(TASK DESCRIPTION)
Repeat the listing word for word. Leave every picture out.
Segment Start: DATA PROVIDED
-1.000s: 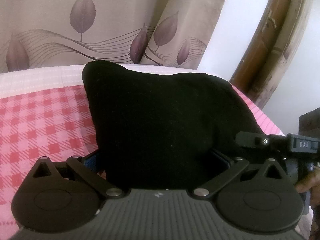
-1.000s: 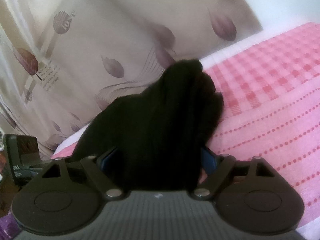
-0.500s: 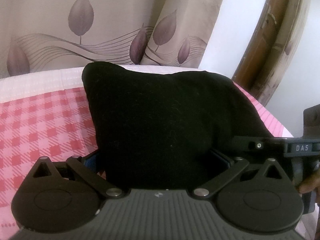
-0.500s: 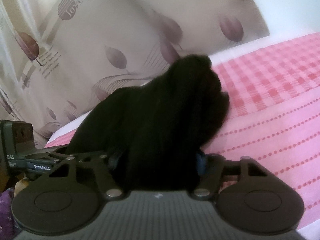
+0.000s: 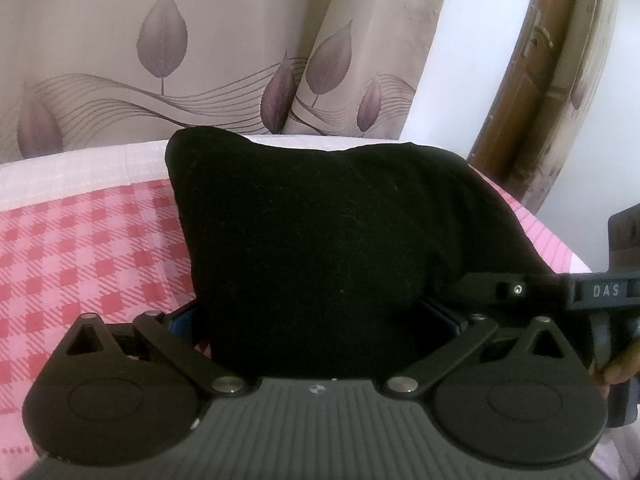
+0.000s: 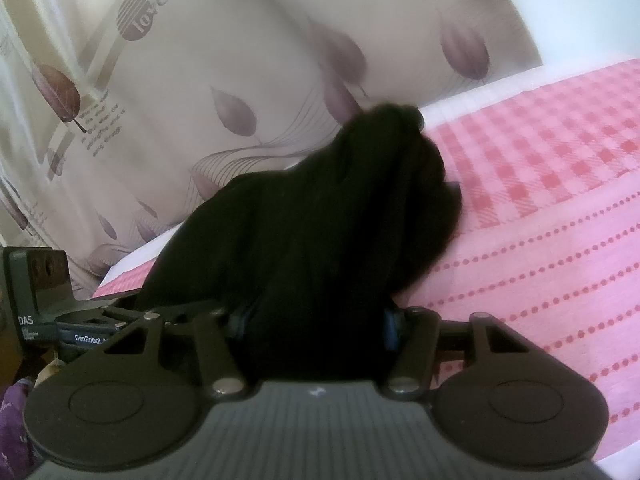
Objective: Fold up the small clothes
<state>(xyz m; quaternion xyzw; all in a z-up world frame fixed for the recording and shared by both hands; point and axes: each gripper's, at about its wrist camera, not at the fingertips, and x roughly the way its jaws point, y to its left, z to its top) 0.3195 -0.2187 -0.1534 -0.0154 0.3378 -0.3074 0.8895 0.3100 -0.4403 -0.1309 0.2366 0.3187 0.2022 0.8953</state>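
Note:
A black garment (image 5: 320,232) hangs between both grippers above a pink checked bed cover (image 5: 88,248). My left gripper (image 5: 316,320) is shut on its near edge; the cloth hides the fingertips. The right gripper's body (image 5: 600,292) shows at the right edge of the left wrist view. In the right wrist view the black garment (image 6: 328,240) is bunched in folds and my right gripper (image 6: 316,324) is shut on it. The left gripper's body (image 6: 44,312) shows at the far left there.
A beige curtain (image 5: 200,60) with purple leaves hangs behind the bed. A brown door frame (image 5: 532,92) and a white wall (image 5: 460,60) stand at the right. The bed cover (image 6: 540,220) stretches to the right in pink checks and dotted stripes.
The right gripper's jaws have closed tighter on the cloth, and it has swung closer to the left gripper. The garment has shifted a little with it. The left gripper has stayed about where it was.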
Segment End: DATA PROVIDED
(OUTPUT OF THE EXERCISE)
-1.000s: 
-1.000s: 
-0.500s: 
-0.500s: 
+0.000s: 
+0.000s: 
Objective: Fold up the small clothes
<state>(xyz m; quaternion xyzw; all in a z-up world frame fixed for the recording and shared by both hands; point and axes: each gripper's, at about its wrist camera, not at the fingertips, and x roughly the way its jaws point, y to its left, z to its top) 0.3195 -0.2187 -0.1534 -0.0154 0.3378 -0.3074 0.8895 0.3100 -0.4403 -0.1309 0.2366 0.3187 0.2022 0.8953</state>
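Note:
A black garment (image 5: 320,232) hangs between both grippers above a pink checked bed cover (image 5: 88,248). My left gripper (image 5: 316,320) is shut on its near edge; the cloth hides the fingertips. The right gripper's body (image 5: 600,292) shows at the right edge of the left wrist view. In the right wrist view the black garment (image 6: 328,240) is bunched in folds and my right gripper (image 6: 316,324) is shut on it. The left gripper's body (image 6: 44,312) shows at the far left there.
A beige curtain (image 5: 200,60) with purple leaves hangs behind the bed. A brown door frame (image 5: 532,92) and a white wall (image 5: 460,60) stand at the right. The bed cover (image 6: 540,220) stretches to the right in pink checks and dotted stripes.
The right gripper's jaws have closed tighter on the cloth, and it has swung closer to the left gripper. The garment has shifted a little with it. The left gripper has stayed about where it was.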

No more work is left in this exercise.